> [WHAT THE TASK REQUIRES]
The pictures stay out; all of the data is to be printed exactly.

> [GIVEN INFORMATION]
<<<<
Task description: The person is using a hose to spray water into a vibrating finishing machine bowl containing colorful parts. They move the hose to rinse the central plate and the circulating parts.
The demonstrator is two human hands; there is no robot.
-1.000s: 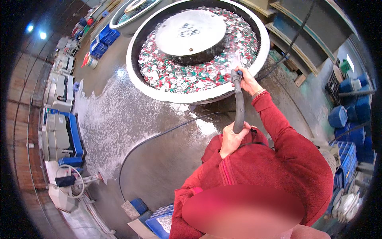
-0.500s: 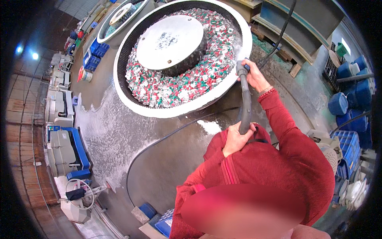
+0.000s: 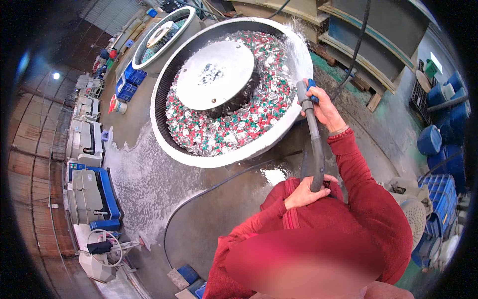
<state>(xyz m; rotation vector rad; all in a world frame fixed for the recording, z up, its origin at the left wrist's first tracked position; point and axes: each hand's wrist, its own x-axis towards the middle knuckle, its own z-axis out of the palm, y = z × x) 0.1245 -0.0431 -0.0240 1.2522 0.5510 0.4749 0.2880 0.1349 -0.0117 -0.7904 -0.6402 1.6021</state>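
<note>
A thick grey hose (image 3: 315, 144) runs up in front of my body, with a pipe end and a blue valve lever (image 3: 312, 89) at its top. My right hand (image 3: 326, 110) is closed at that upper end, by the lever. Lower down, my left hand (image 3: 306, 193) is wrapped round the hose near my waist. Ahead stands a large round tub with a white rim (image 3: 294, 117) and a dark ribbed wall. Small red, green and silvery-white pieces (image 3: 229, 134) fill it around a white-topped hub (image 3: 215, 74). Water sprays over the tub's far right rim.
Behind the tub is a smaller round tub (image 3: 186, 25). Blue crates (image 3: 127, 88) and grey machines (image 3: 85, 194) line the left. Wet, foamy floor (image 3: 144, 169) carries a thin dark hose (image 3: 199, 195). Blue barrels (image 3: 429, 140) stand right; wooden-edged troughs (image 3: 368, 50) stand far right.
The tub sits lower in view. The hose end points more toward the far rim, where water spray now shows. My left hand is lower, and both hands still hold the hose.
</note>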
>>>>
> [COMPLETED TASK]
Task description: The person is using a hose to spray water into a vibrating finishing machine bowl containing colorful parts. They move the hose to rinse the central plate and the circulating parts.
The demonstrator is two human hands; there is no robot.
-1.000s: 
-0.500s: 
+0.000s: 
<state>(xyz m; rotation vector rad; all in a world frame fixed for the recording, z up, its origin at the left wrist's first tracked position; point and axes: each hand's wrist, its own x-axis towards the middle knuckle, its own z-axis out of the palm, y = z × x) 0.1245 -0.0431 -0.0240 1.2522 0.5510 0.4749 0.2880 0.1349 -0.0117 -0.7904 -0.6402 1.6021</state>
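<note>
A thick grey hose (image 3: 315, 144) runs up in front of my body, with a pipe end and a blue valve lever (image 3: 312, 89) at its top. My right hand (image 3: 326, 110) is closed at that upper end, by the lever. Lower down, my left hand (image 3: 306, 193) is wrapped round the hose near my waist. Ahead stands a large round tub with a white rim (image 3: 294, 117) and a dark ribbed wall. Small red, green and silvery-white pieces (image 3: 229, 134) fill it around a white-topped hub (image 3: 215, 74). Water sprays over the tub's far right rim.
Behind the tub is a smaller round tub (image 3: 186, 25). Blue crates (image 3: 127, 88) and grey machines (image 3: 85, 194) line the left. Wet, foamy floor (image 3: 144, 169) carries a thin dark hose (image 3: 199, 195). Blue barrels (image 3: 429, 140) stand right; wooden-edged troughs (image 3: 368, 50) stand far right.
The tub sits lower in view. The hose end points more toward the far rim, where water spray now shows. My left hand is lower, and both hands still hold the hose.
</note>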

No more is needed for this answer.